# [Dataset records]
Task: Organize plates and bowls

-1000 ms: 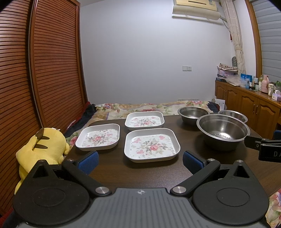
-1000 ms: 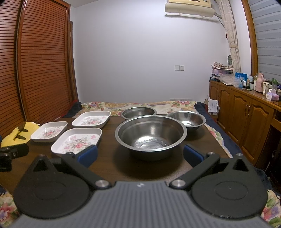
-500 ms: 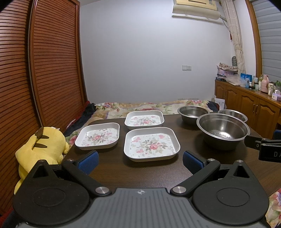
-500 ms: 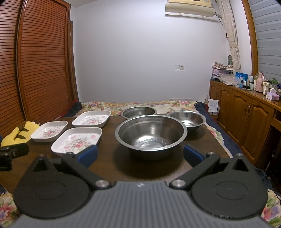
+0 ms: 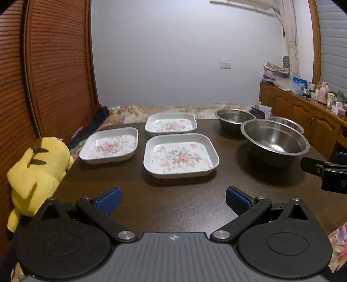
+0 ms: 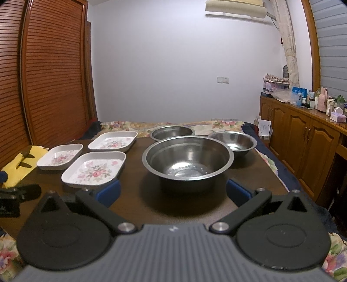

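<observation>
Both my left gripper [image 5: 172, 200] and right gripper [image 6: 172, 193] hung wide open, holding nothing. Three flowered plates [image 5: 181, 156] sat left on the table [image 5: 173, 195], three steel bowls [image 6: 187, 157] right.

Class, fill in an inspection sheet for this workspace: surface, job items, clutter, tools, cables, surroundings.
Surface: dark wooden table.
Job items: three floral square plates laid singly; three steel bowls, large bowl nearest, two smaller bowls behind it; none stacked.
Clutter: yellow plush toy at the table's left edge.
Tools: left tool open, empty; right tool open, empty.
Cables: nothing seen.
Surroundings: wooden cabinets, air conditioner, slatted doors.
</observation>
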The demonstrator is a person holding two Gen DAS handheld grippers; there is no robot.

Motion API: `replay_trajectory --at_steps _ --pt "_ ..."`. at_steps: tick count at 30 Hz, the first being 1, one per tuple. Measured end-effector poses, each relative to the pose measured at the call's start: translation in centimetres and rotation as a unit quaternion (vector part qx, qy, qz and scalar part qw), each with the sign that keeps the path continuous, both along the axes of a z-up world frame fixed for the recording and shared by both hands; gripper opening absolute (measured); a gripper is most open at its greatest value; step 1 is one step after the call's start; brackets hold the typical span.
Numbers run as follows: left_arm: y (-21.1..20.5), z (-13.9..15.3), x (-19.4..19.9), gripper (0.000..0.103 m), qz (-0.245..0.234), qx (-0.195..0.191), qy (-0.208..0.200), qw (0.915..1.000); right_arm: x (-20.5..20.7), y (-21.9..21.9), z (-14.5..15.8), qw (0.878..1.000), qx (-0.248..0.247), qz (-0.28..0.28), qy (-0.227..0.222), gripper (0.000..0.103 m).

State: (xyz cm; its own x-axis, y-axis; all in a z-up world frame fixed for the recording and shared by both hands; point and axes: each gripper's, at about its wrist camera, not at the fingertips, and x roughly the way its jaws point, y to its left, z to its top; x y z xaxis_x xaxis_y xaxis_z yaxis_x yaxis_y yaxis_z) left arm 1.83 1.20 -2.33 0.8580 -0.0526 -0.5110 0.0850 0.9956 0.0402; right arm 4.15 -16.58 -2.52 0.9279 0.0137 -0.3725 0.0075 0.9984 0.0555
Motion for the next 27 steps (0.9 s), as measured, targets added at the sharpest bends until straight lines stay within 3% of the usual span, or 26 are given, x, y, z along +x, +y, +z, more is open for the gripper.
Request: replay_trajectory --at_steps 9,27 --pt "1.3 -0.4 2.2 0.103 0.0 -0.008 0.033 0.9994 0.8 0.3 -0.2 1.0 -0.002 0.007 0.004 0.103" --pt "6.0 1.1 6.9 0.103 0.014 -0.011 -0.001 0.9998 4.1 5.0 0.8 0.995 -0.016 0.096 -0.008 0.103"
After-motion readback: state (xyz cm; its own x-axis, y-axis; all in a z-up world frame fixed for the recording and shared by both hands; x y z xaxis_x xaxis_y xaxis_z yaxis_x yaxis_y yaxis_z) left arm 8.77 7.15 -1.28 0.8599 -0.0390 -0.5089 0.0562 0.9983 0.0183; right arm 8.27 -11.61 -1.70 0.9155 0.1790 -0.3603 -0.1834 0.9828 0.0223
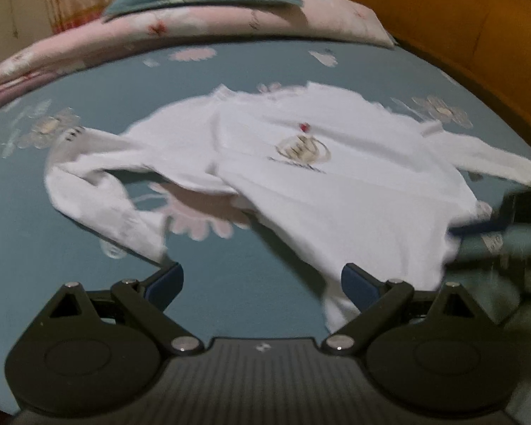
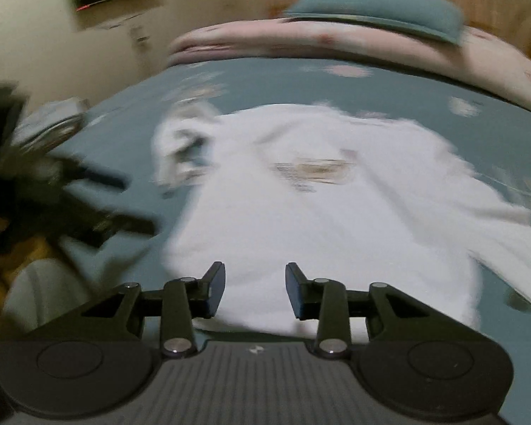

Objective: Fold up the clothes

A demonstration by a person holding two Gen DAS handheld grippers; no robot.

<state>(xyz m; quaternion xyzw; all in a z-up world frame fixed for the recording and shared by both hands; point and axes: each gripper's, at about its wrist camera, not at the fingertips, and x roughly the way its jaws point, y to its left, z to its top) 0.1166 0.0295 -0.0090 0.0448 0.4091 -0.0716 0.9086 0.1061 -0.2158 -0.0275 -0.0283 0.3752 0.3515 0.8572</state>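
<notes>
My left gripper (image 1: 262, 283) angled downward with fingers (image 1: 168, 281) spread wide and empty, my right gripper (image 2: 255, 290) angled downward, fingers (image 2: 216, 288) partly apart, gripping nothing

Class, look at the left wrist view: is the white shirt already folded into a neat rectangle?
No, the shirt lies spread on the bed, print up, with both sleeves stretched out to the sides.

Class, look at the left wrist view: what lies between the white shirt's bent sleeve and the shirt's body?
In the left wrist view, bare bedsheet shows there: teal cloth with a pink flower print. Nothing else lies between the bent sleeve and the white shirt.
</notes>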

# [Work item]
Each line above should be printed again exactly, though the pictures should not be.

# [Answer for the task]
Task: Organize plates and bowls

-1000 ms: 
-1000 ms: 
-500 ms: 
-500 ms: 
+0 ms: 
+0 ms: 

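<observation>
Both my left gripper [image 5: 172, 200] and right gripper [image 6: 172, 193] hung wide open, holding nothing. Three flowered plates [image 5: 181, 156] sat left on the table [image 5: 173, 195], three steel bowls [image 6: 187, 157] right.

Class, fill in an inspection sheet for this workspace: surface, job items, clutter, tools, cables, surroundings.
Surface: dark wooden table.
Job items: three floral square plates laid singly; three steel bowls, large bowl nearest, two smaller bowls behind it; none stacked.
Clutter: yellow plush toy at the table's left edge.
Tools: left tool open, empty; right tool open, empty.
Cables: nothing seen.
Surroundings: wooden cabinets, air conditioner, slatted doors.
</observation>
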The demonstrator is a person holding two Gen DAS handheld grippers; there is no robot.

Motion API: `replay_trajectory --at_steps _ --pt "_ ..."`. at_steps: tick count at 30 Hz, the first being 1, one per tuple. Measured end-effector poses, each relative to the pose measured at the call's start: translation in centimetres and rotation as a unit quaternion (vector part qx, qy, qz and scalar part qw), each with the sign that keeps the path continuous, both along the axes of a z-up world frame fixed for the recording and shared by both hands; gripper opening absolute (measured); a gripper is most open at its greatest value; step 1 is one step after the call's start; brackets hold the typical span.
Numbers run as follows: left_arm: y (-21.1..20.5), z (-13.9..15.3), x (-19.4..19.9), gripper (0.000..0.103 m), qz (-0.245..0.234), qx (-0.195..0.191), qy (-0.208..0.200), qw (0.915..1.000); right_arm: x (-20.5..20.7), y (-21.9..21.9), z (-14.5..15.8), qw (0.878..1.000), qx (-0.248..0.247), qz (-0.28..0.28), qy (-0.227..0.222), gripper (0.000..0.103 m).

State: (xyz cm; its own x-axis, y-axis; all in a z-up world frame fixed for the recording and shared by both hands; point and axes: each gripper's, at about its wrist camera, not at the fingertips, and x roughly the way its jaws point, y to its left, z to its top; x y z xaxis_x xaxis_y xaxis_z yaxis_x yaxis_y yaxis_z) left arm 1.83 1.20 -2.33 0.8580 -0.0526 -0.5110 0.0850 0.9956 0.0402; right arm 4.15 -16.58 -2.52 0.9279 0.0137 -0.3725 0.0075 0.9984 0.0555
Motion for the next 27 steps (0.9 s), as measured, targets added at the sharpest bends until straight lines stay within 3% of the usual span, or 26 are given, x, y, z along +x, +y, +z, more is open for the gripper.
Request: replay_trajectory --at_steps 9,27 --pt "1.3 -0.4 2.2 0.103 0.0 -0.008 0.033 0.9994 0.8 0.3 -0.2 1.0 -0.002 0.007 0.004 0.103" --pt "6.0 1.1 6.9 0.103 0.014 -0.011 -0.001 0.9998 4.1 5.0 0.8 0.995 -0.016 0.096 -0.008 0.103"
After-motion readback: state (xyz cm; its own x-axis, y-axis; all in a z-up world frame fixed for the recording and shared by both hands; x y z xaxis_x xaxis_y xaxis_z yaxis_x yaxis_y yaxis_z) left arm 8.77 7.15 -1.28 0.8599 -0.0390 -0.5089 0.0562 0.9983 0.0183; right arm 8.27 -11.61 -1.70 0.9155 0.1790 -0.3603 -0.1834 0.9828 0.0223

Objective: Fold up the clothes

A demonstration by a person holding two Gen DAS handheld grippers; no robot.

<state>(xyz m; quaternion xyzw; all in a z-up world frame fixed for the recording and shared by both hands; point and axes: each gripper's, at about its wrist camera, not at the fingertips, and x roughly the way its jaws point, y to its left, z to its top) 0.1166 0.0295 -0.0090 0.0448 0.4091 -0.0716 0.9086 0.1061 -0.2158 -0.0275 -0.0283 0.3752 0.3515 0.8572</state>
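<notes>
My left gripper (image 1: 262, 283) angled downward with fingers (image 1: 168, 281) spread wide and empty, my right gripper (image 2: 255, 290) angled downward, fingers (image 2: 216, 288) partly apart, gripping nothing

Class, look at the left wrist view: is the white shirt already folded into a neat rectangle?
No, the shirt lies spread on the bed, print up, with both sleeves stretched out to the sides.

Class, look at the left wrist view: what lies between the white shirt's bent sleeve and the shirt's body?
In the left wrist view, bare bedsheet shows there: teal cloth with a pink flower print. Nothing else lies between the bent sleeve and the white shirt.
</notes>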

Nothing else is part of this output.